The mini-jets are sometimes called exotic trails (actually what I’ve always called them), to learn more about them have a look here.
This image is from the “dark side” of the rings, that is below the ring plane by about 48 degrees from a distance of about 1.4 million km (841,000 miles) on June 20, 2013.
Here’s a link to the original image at the Cassini page at JPL.
See the newly launched Cygnus Spacecraft in flight:
Do you want to see the Cygnus spacecraft in flight? You can go to Heaven’s Above PLUS(!) you can see if you will be able to observe the Juno spacecraft flyby of Earth on its way to Jupiter and of course the ISS sightings and other spacecraft.
For those who downloaded Stellarium from a few posts back you can set that up for the appropriate time and really narrow down where to look. I’ve been doing that lately with the morning passes of the ISS and it works very well.
BTW: You will need to configure Heaven’s Above. It’s easy and safe, I’ve been registered for nearly 10 years and NEVER got any unwanted email, hmmm, to be honest no email at all. So don’t worry about such things.
Cassini’s look at Saturn and an arc of the rings. Image NASA/JPL-Caltech/Space Science Institute
It seems like its been a while since I put a Cassini image up and this one is very nice.
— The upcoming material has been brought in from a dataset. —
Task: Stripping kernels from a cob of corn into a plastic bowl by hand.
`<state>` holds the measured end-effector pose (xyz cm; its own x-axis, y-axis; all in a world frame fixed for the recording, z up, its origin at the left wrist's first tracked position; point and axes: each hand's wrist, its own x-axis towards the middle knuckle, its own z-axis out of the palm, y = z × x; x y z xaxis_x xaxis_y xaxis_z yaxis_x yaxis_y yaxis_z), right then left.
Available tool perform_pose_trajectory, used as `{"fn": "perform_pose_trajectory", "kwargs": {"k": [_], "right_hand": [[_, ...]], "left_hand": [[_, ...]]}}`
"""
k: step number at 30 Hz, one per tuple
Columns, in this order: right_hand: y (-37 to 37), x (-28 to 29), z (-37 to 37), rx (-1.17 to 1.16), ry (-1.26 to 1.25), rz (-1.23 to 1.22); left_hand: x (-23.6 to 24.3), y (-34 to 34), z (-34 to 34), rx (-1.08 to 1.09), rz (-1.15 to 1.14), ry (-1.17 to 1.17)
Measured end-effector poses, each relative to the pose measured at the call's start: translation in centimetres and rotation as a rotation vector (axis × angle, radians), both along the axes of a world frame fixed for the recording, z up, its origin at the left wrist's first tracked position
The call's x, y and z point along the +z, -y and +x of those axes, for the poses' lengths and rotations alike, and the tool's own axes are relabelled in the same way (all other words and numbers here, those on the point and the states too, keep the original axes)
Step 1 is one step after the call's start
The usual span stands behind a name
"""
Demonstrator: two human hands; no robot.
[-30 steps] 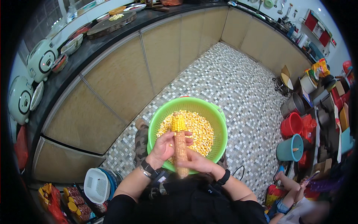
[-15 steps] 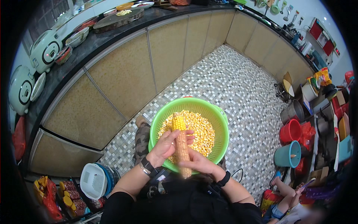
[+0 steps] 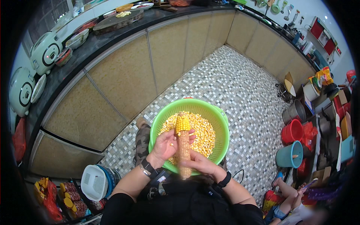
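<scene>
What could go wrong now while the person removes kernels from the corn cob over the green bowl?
The corn cob is held by both the left hand and right hand, so nothing steadies the green bowl on the lap; it might tip. Loose kernels could also bounce onto the tiled floor.

One corn cob; one green colander; two rice cookers; two hands.

Small-tiled mosaic floor, curved run of tan cabinet doors under a dark countertop, pale rice cookers stood at left, buckets and pots crowded right.
</scene>
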<state>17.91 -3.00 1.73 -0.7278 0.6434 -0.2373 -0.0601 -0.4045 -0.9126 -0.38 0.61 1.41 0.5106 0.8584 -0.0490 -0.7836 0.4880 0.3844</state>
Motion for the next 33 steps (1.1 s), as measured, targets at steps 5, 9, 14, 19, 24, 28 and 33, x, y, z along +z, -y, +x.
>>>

The image was taken from a distance of 1.1 million km (657,000 miles) using the wide-angle camera in the near-infrared light.
It almost seem like the rings have a dish shape to them.
See the full image and caption at the JPL Photojournal page Arc Across the Heavens.
Tomorrow there is a scheduled launch of the Orbital Sciences Corp. Antares rocket and Cygnus spacecraft on a demonstration mission to the ISS.
The launch was delayed due to weather concerns holding up the roll-out and a technical communications issue Friday. A look at the expected weather conditions on Wednesday shows no concerns, nice and sunny with temperatures around 22 C (72 F).
Launch is set for 14:50 to 15:05 UTC / 10:50 to 11:05 EDT.
We will have more on the launch and a link to the live shot tomorrow morning. Hope you can make it!